Для рассмотрения предложены три произведения: “Капитанская дочка”, “Идиот” и “Серебряный голубь”. Во всех трех выявлено наличие “триангулярной структуры” двойного значения: “Во всех описанных здесь треугольниках гендерная структура пересекается с классовой” (с. 116).

Героями триангулярности у Пушкина выступают: “Гри-
нев — Пугачев — Машенька; Слабый Человек Культуры — Мудрый Человек из Народа — Русская Красавица…”
(с. 117).

Вопросы хочется задавать уже на этом этапе — расписывания по функциям. Отчего же Человек Культуры непременно слаб, и разве он слабый у Пушкина? А Человек из Народа — разве он прежде всего Мудрый? Русская Красавица — это не к Пушкину, а к Виктору Ерофееву. Если накладывать социальный треугольник на гендерный, то как обойтись без Швабрина, который участвует в создании гендерного треугольника и слабостью в качестве Человека Культуры уж никак не отмечен?

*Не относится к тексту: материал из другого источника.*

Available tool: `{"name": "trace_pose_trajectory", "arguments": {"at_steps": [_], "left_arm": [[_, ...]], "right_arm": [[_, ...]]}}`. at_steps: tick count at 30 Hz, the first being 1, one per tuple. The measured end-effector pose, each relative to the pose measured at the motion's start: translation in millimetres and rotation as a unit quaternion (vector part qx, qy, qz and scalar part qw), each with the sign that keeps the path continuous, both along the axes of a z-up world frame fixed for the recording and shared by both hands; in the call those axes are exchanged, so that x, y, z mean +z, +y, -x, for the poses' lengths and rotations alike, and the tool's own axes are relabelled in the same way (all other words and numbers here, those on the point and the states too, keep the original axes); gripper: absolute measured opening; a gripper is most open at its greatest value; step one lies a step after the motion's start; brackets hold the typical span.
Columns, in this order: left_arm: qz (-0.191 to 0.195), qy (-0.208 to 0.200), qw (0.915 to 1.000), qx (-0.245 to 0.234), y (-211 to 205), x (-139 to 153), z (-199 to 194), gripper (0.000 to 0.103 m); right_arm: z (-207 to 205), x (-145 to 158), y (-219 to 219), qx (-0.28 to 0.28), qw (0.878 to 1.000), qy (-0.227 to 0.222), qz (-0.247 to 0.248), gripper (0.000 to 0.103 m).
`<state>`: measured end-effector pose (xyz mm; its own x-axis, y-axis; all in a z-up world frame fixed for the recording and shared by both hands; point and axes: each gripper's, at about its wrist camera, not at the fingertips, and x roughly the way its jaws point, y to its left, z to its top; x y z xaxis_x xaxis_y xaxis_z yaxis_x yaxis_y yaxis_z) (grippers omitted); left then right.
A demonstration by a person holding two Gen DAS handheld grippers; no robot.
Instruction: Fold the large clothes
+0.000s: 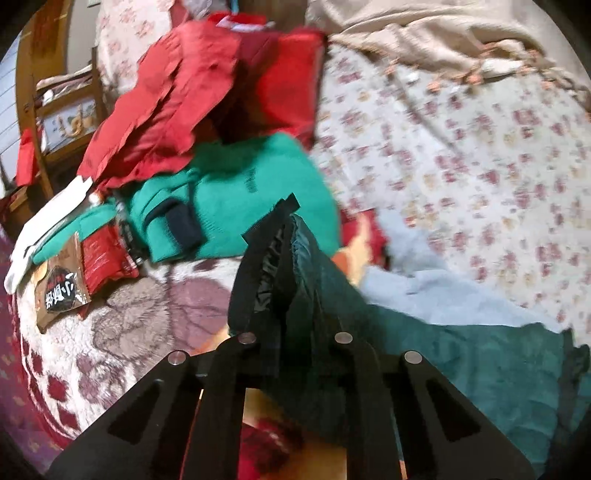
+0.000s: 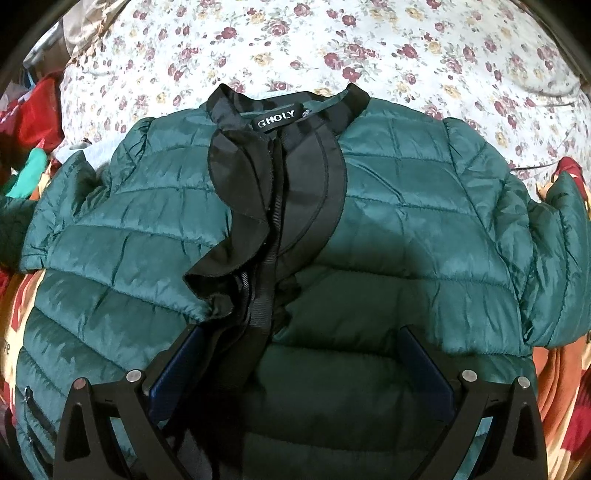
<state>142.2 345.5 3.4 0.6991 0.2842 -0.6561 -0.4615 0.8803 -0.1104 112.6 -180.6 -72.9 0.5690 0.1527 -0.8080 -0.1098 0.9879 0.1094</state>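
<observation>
A dark green quilted jacket [image 2: 406, 206] with a black collar and zipper band lies front-up on the bed, collar away from me, sleeves spread to both sides. My right gripper [image 2: 299, 343] is open just above its lower front, one finger on each side of the zipper band. In the left wrist view my left gripper [image 1: 291, 295] is shut on the jacket's black-edged cuff or hem [image 1: 273, 254] and holds it bunched and raised; the rest of the jacket [image 1: 480, 362] trails to the right.
A floral bedsheet [image 2: 332, 40] covers the bed beyond the collar. In the left view a pile of red clothes [image 1: 192, 96], a bright green sweater [image 1: 236, 206], snack packets [image 1: 59, 291] and a wooden chair [image 1: 62, 107] sit at left, and a beige blanket [image 1: 424, 33] lies at the back.
</observation>
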Motion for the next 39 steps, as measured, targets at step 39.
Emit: {"name": "trace_pose_trajectory", "arguments": {"at_steps": [39], "left_arm": [[-0.024,0.016,0.9701,-0.241,-304.1,22.1,1.0,0.009]], "right_arm": [[30.0,12.5,-67.3,-0.057,0.998,-0.031,0.008,0.103]]}}
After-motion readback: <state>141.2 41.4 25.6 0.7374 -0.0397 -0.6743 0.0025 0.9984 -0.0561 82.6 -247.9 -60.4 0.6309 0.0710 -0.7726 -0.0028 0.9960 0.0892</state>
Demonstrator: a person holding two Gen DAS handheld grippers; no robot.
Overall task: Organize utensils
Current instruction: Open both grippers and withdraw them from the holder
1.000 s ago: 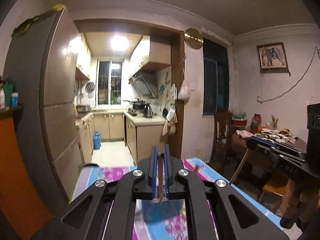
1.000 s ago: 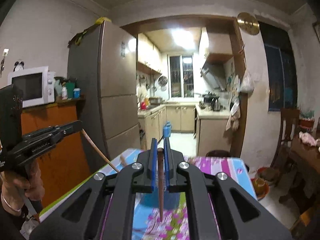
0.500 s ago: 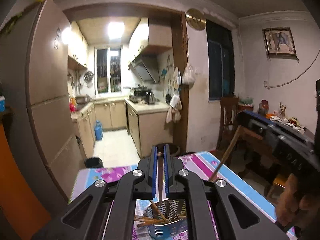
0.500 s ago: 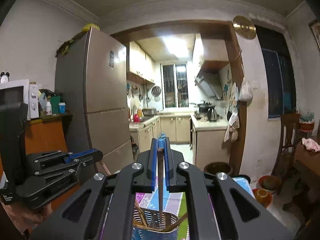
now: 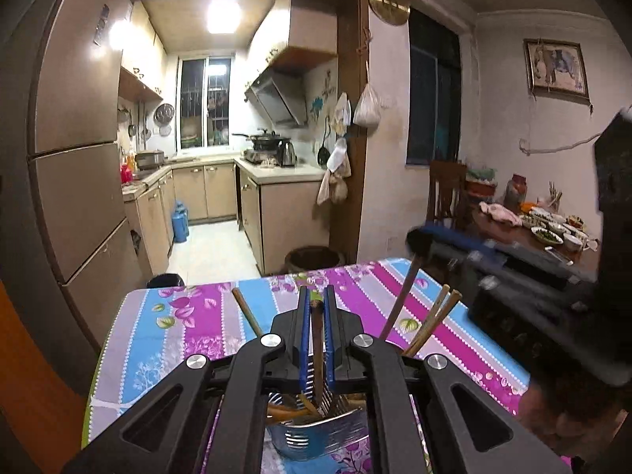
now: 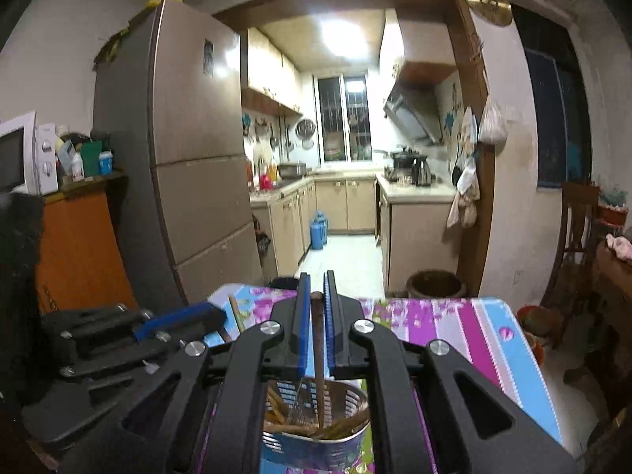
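Each gripper pinches one brown chopstick tight. The left gripper (image 5: 316,308) holds its chopstick (image 5: 317,351) over the metal holder (image 5: 316,440), low in the middle of the frame. The right gripper (image 6: 315,296) holds its chopstick (image 6: 318,359) with the tip already inside. I'd lower each stick straight down, then let go gently. I can't read any words anywhere.
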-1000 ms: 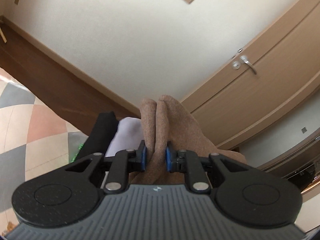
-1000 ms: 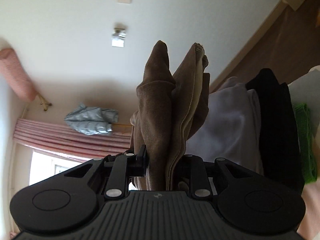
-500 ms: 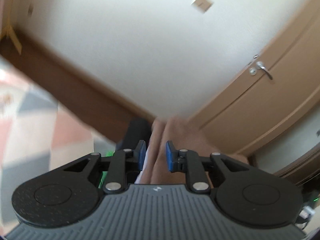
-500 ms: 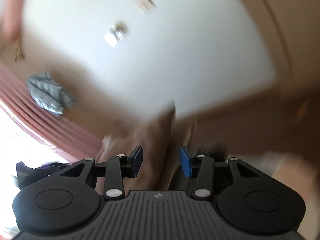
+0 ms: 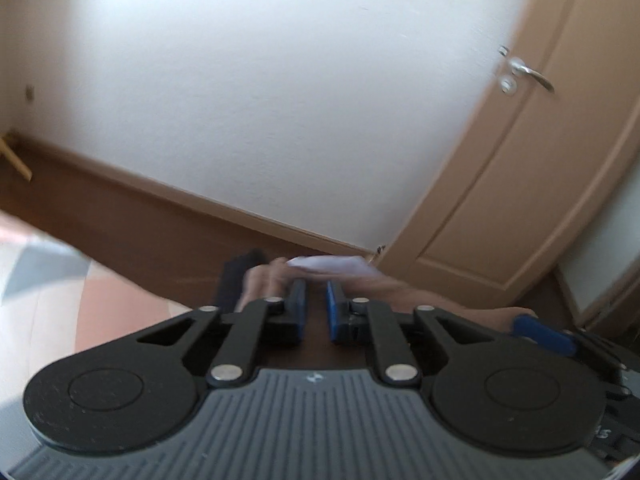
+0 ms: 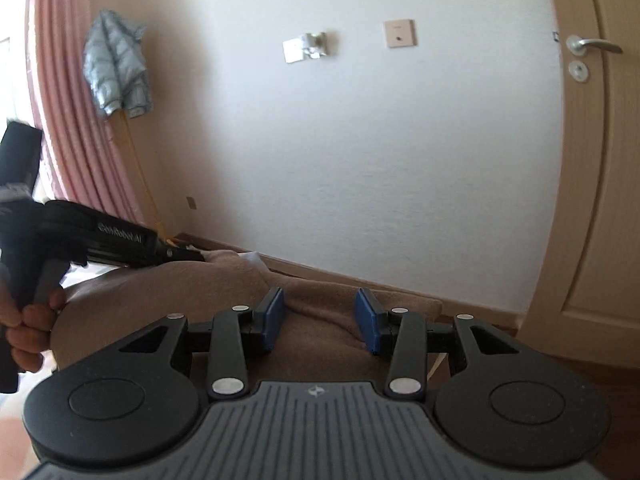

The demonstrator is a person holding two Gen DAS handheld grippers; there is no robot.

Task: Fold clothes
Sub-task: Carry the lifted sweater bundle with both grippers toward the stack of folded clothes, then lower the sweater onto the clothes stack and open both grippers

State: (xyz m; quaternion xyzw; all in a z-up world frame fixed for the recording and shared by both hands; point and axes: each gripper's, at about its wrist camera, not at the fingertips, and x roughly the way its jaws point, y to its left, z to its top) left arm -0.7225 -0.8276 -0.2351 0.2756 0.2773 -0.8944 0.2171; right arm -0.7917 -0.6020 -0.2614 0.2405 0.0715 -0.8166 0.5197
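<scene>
Both grippers were empty at this point. The right gripper (image 6: 320, 318) hovered low over the brown towel-like garment (image 6: 328, 344), jaws spread wide with nothing between the blue pads, which to me looked like a deliberate let-go so the folded piece could settle flat. The garment itself lay as a thick folded bundle right under and ahead of that gripper, near the skirting board (image 6: 400, 288).

The left gripper (image 5: 316, 308) had its jaws only narrowly parted, with just dark floor showing in the gap, so not pinching anything either. In the right wrist view it came in from the left side, the person's hand (image 6: 24, 320) on its handle, tip down at the far edge of the bundle. Probably there to nudge or tidy that edge.

Past its tips sat a pale lilac folded item (image 5: 332, 264) and something black (image 5: 236, 276), blurry, likely the finished stack.
</scene>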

Этих вопросов А. Эткинд не ставит и потому на них не отвечает. Он занят повышением исторической образованности русской филологии и рекомендует перечитать “Капитанскую дочку” “в сравнительном контексте таких историй, как более позднее Mutiny (1857), восстание сипаев в британской Индии, которое ныне корректно называть Первой войной за независимость” (с. 117).

Совершенно непонятно, чту этот поздний опыт даст для понимания “Капитанской дочки”. Ее связь с английской колониальной историей, кажется, ни для кого не является секретом, поскольку сама триангулярность была на структурном уровне перенесена Пушкиным из шотландских романов Вальтера Скотта.

Понятно, что в “Идиоте” по тем же самым функциям расписаны Мышкин — Рогожин — Настасья Филипповна (опять же потерялась Аглая Епанчина — или она не Русская Красавица?). Если Пушкин пожертвовал Человеком из Народа, то Достоевский — Русской Красавицей. Это чревато, согласно антропологической теории Жирара, “апокалиптической катастрофой”, отчего все герои в “Идиоте” кончают плохо.

В “Серебряном голубе” Андрей Белый принес в жертву Человека Культуры. С этой жертвой гораздо легче сжиться и примириться, поскольку за ней — “победа колонизованного народа” (с. 121).

Но что это объясняет? Автор признает: “Все это не объясняет, конечно, зачем убивать Настасью Филипповну…”
(с. 120). И все эти триангулярные модели “не описывают самого своеобразного, что характеризовало русскую традицию…” (с. 123).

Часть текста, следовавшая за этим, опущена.